As Cathy began talking of Bolivia´s history, the coca trade, and the horrendous effect that the United States government has on Bolivia´s, it all came into place. Cochabamba has been her home for more than twenty years. While she isn´t a native, I thought, my parents settled into a small ski town just over twenty years ago, and that is their absolute home. You could feel in her presence how much she cared for Bolivia and its social problems. She knows so much, probably much more than many of the indigenous or even some of the government leadersin this country. She informed us well and offered resources of other insight.

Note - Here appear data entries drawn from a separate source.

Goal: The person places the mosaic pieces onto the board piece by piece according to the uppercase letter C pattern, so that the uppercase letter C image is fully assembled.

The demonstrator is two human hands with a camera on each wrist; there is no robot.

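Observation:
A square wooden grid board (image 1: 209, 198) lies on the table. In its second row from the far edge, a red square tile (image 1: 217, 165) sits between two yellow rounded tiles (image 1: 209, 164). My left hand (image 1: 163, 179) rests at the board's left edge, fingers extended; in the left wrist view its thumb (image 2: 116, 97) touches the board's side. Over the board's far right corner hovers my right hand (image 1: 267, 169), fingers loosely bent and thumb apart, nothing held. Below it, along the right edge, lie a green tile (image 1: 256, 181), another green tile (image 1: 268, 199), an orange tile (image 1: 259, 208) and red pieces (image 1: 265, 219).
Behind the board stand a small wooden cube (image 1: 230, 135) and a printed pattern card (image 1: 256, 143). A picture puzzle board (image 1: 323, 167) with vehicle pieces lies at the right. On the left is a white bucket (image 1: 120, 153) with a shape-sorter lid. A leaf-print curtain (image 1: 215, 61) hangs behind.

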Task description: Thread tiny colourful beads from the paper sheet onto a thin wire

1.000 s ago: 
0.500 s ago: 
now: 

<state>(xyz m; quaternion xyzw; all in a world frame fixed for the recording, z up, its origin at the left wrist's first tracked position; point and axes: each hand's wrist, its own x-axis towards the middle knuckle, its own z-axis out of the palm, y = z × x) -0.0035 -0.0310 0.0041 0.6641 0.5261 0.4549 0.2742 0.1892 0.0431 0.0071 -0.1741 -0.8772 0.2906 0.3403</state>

In the room there were fourteen United States citizens, and two Australians, all conversing, talking, questioning, engaging in a country that they can not call their own. This, I believe, is special, very rare. But we still all felt a little responsible, hypocritical, it was our country (except the Ausies)that had caused most of the problems! It´s a fragile position. We care, we honestly do,but we carry United States all across Bolivia just because of the color of our skin. And we will be stared at and ripped off for all three months that we are here. And to think, Cathy also faces this every day, while she has fought desperately for this country for nearly half of her life. But by simply sitting there, in an air conditioned room, by flushing the toilet, by turning on the lights, we had spent more money than many Bolivians see in a month.

We want to, and we will learn so much, and in some small way we will all help Bolivia, but still, it´s a fragile position.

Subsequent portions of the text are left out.